“The hype around ivermectin is driven by some studies where the
effect size for ivermectin is frankly not credible,” Paul Garner, the coordinating editor of the Cochrane Infectious Diseases Group, says in a statement. “Careful appraisal is the cornerstone of Cochrane’s work, and with such extreme public demands for a drug to work during the pandemic, it remains vital that we hold onto our scientific principles to guide care.”
The team’s final analysis included 14 randomized controlled trials with a total of 1,678 adults. Six of the studies were double-blinded and placebo-controlled—factors considered to improve the quality of evidence in drug trials. Nine of the 14 studies focused on moderate COVID-19 cases in hospital settings, four on mild cases in outpatients, and one on the use of ivermectin as a preventive medicine.
The team
identified an additional 38 studies that failed to meet the review’s inclusion criteria, mainly because they contained problematic comparisons or data, or otherwise didn’t meet scientific standards for strong evidence. For example,
nearly a third of the studies evaluated ivermectin alongside other treatments that varied between different groups of patients, making it difficult to extract the effect of ivermectin, specifically, from the data.

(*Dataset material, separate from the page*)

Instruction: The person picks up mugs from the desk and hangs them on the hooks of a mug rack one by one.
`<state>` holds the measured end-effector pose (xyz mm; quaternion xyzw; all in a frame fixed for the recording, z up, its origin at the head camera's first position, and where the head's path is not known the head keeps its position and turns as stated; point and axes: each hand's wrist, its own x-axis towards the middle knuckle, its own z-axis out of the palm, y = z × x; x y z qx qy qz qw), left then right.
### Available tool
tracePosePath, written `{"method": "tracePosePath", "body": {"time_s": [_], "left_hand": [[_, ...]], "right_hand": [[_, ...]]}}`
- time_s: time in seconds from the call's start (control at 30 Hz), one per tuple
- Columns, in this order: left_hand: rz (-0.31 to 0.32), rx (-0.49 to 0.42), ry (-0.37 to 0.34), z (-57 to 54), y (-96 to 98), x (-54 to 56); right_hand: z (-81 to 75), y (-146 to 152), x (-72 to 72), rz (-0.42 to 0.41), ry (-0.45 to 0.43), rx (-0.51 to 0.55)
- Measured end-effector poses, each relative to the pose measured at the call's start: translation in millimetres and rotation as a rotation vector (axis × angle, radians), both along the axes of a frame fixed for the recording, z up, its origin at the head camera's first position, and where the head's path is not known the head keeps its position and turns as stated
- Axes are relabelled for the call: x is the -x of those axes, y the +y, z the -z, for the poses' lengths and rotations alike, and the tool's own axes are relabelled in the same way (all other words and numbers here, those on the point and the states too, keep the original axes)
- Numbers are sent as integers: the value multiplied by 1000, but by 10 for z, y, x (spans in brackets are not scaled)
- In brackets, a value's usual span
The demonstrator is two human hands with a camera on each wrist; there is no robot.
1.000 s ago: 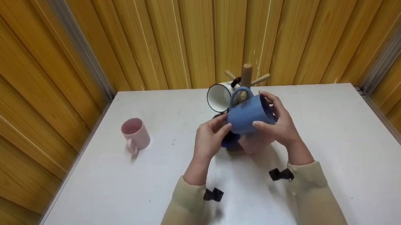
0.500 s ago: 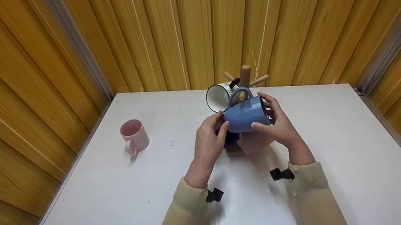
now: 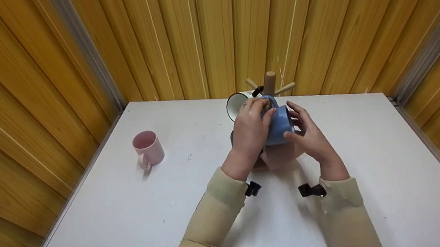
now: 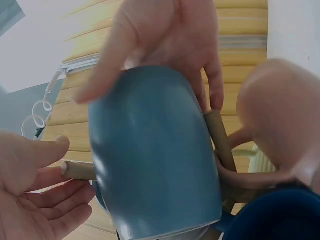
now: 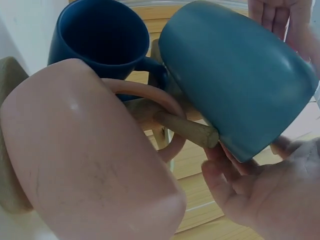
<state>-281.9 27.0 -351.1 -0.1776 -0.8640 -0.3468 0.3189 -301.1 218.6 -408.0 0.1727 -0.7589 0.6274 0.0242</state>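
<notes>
A blue mug (image 3: 279, 128) lies tilted at the wooden mug tree (image 3: 269, 81), its handle by a peg. My right hand (image 3: 312, 139) holds this mug around its mouth end, thumb in front and fingers behind. My left hand (image 3: 250, 130) reaches over the mug's base side to the handle. In the left wrist view the left fingers (image 4: 60, 200) lie fairly straight, touching or close beside a peg end (image 4: 79, 170). Below, a pink mug (image 5: 90, 155) hangs by its handle on another peg. A dark blue mug (image 5: 102, 35) is beside it, mostly hidden in the head view.
A white mug with a dark rim (image 3: 236, 105) hangs on the tree's left side. A second pink mug (image 3: 148, 149) stands upright on the white table (image 3: 104, 213) at left. Wood-patterned panels (image 3: 212, 36) rise behind the table.
My left hand has left the blue mug's base and moved up and right to the handle and peg. The right hand stays at the mug's mouth, and the mug has hardly moved.
</notes>
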Motion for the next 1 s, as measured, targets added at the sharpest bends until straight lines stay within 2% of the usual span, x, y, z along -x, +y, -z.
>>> {"method": "tracePosePath", "body": {"time_s": [0.1, 0.17, 0.23, 0.27, 0.37, 0.53, 0.63, 0.77, 1.0], "left_hand": [[-25, 10, 7, -31, 16, 48], [-30, 1, 12, -35, 20, 68], [-28, -5, 17, -29, 20, 73], [-28, -8, 19, -23, 20, 73], [-26, -14, 25, -3, 29, 73], [-27, -13, 36, 1, 44, 83], [-19, -12, 29, -8, 41, 84], [-1, -38, 0, -21, -1, 85], [77, -189, -94, -74, -156, 158]], "right_hand": [[-71, 2, 85, 118, 15, 67], [-146, -2, 193, 198, 20, 135], [-223, -4, 325, 236, 9, 220], [-258, -7, 392, 238, 0, 268], [-342, -19, 561, 171, -46, 414], [-387, -61, 731, 57, -114, 570], [-367, -76, 768, 37, -114, 617], [-336, -79, 754, 40, -81, 601], [-297, -145, 659, 80, 38, 611]]}}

Several studies classified people as COVID-19 patients without testing to make sure they had the disease with a PCR or antigen test.
One of the excluded studies, a widely cited paper first posted late last year on the preprint server Research Square, was withdrawn a couple weeks ago following
allegations of data manipulation. The study, led by researchers in Egypt, claimed to have found a dramatic effect of ivermectin treatment on COVID-19 outcomes. However,
researchers identified multiple inconsistencies in the data, The Guardian reported in July, particularly regarding the numbers of patients and their dates of hospital admission.
One patient was even reported to have left the hospital on the “non-existent date of 31/06/2020,” Jack Lawrence, a medical student in London who identified problems in the paper, tells The Guardian.
Another study that was not included in the Cochrane review, this one carried out in Argentina, has come under increased scrutiny from scientists in the last few days after epidemiologist and blogger Gideon Meyerowitz-Katz documented multiple inconsistencies—including
numbers of patients that don’t add up and implausible effect sizes—on Twitter. “
As far as interventional observational trials go, this is probably the worst one I’ve ever seen,” he writes.